Recent statistics show that 12% of the current data-entry work force will get repetitive stress injuries (RSI) like carpal tunnel. Voice will provide an alternate method of data entry that reduces the chance of injury. The costs of a speech system are dwarfed by those of disability and rehiring. Of course, future RSIs may include laryngitis and sore throats.

Can a computer act as an information clerk for your company? A system can be designed to anticipate "which way is it to ...?," "where is the ...?," or "where can I find ...?" questions. With current technology, this system can support speaker independence and continuous speech, making it very easy to use.
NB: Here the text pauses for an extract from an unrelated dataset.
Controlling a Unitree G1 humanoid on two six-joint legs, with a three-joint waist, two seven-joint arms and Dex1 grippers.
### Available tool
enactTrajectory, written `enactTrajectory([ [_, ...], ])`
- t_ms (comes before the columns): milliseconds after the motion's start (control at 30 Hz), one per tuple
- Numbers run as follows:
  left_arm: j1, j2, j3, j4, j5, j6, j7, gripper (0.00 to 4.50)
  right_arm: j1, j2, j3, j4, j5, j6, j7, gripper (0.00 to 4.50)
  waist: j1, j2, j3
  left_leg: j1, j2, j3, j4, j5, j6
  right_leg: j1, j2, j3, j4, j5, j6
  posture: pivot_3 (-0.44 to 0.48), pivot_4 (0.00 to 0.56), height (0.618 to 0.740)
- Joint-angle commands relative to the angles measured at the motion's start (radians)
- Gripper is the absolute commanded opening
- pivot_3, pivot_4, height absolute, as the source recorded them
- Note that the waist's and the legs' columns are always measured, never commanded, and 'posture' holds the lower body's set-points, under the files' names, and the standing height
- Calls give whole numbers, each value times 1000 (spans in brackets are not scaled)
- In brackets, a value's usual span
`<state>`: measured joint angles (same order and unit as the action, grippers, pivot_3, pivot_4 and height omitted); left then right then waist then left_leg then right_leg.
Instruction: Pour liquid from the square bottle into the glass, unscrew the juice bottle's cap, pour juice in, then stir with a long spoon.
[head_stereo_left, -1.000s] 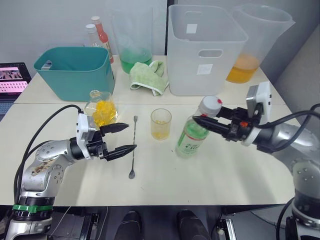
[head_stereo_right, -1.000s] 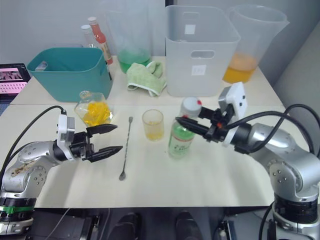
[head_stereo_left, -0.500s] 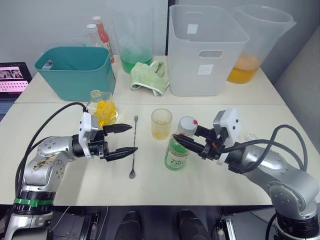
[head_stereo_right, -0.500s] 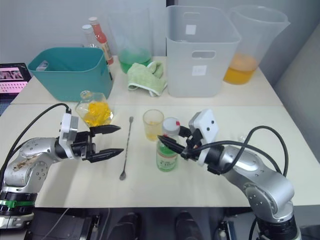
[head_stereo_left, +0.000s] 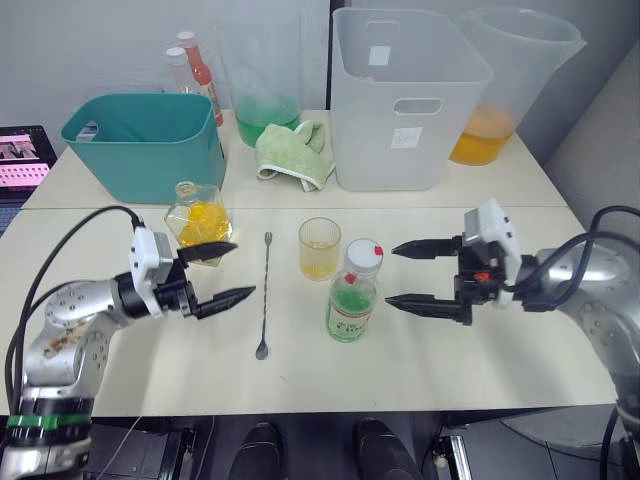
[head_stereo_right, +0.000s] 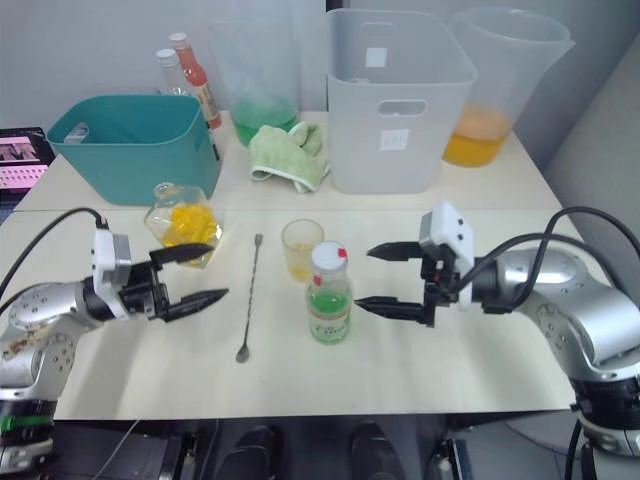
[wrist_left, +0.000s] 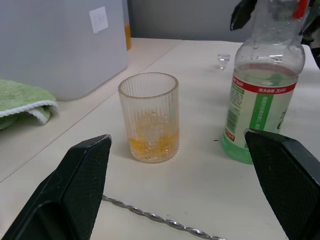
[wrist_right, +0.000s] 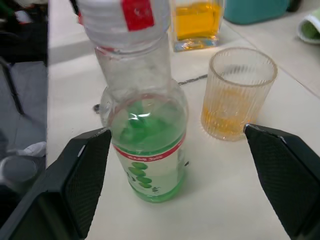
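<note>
Slim clear greenish plastic juice bottle (head_stereo_left: 352, 300) is stood upright on the tabletop (head_stereo_left: 440, 350), white cap (head_stereo_left: 363, 254) on, beside the ribbed clear glass (head_stereo_left: 320, 247), handy for uncapping. Right end effector (head_stereo_left: 410, 274) and left end effector (head_stereo_left: 222, 272) are held wide open, empty.

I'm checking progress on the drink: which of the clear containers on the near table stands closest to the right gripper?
The juice bottle, slim with a green label and white cap, stands just off the right gripper. The glass and the square bottle stand farther toward the left.
</note>
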<state>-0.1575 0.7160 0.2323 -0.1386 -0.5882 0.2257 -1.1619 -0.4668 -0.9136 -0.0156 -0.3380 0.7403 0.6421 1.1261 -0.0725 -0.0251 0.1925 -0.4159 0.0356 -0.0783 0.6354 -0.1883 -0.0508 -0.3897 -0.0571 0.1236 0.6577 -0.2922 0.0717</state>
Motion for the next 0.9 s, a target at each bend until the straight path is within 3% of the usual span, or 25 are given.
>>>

Could your staff work better if their hands were free? ASR systems can be designed to be portable; connect to host systems by radio; withstand factory environments; ...provide audible feedback to the employee during receiving, processing, and inspection; and order entry and inventory taking. ASR allows entry as far away as the voice can reach, and promotes mobility and miniaturization by eliminating keyboard input. Drivers, pilots, illiterate workers, those wearing large gloves in food preparation facilities, freezers, and clean rooms can all use computers where they were impractical before.

Usage Case Study

John Heveron is using ASR to dictate letters, enter electronic mail, and enter comments on billings in a hands-free manner. Here is how he went from dictation machines to ASR.

Heveron & Heveron, CPAs is a small accounting firm in Rochester, NY. As a firm, Heveron & Heveron has been a long-term user of automation. The firm's employees are linked together using a Lantastic (Artisoft, Inc.) network. They use WordPerfect Office (WordPerfect Corporation) for electronic mail, CD-ROM services for research and tax forms, and PCAnywhere (Symantec Corporation) for remote support of their clients using computerized accounting systems.

Heveron did not use his computer much, preferring dictation and manual methods of communication. He found to his dismay that his personnel was spending large portions of their time in the dictation correction process. In order to better allocate internal resources, he began to review the state of the ASR marketplace.

At the time, Apple and Compaq had just begun shipping microphones with their new PCs, Digital Signal Processing (DSP) chips were shipping with Apple's AV series computers, which permitted vocal command of the Mac machines. A number of low-end products would perform small tasks, but not do the dictation he wanted.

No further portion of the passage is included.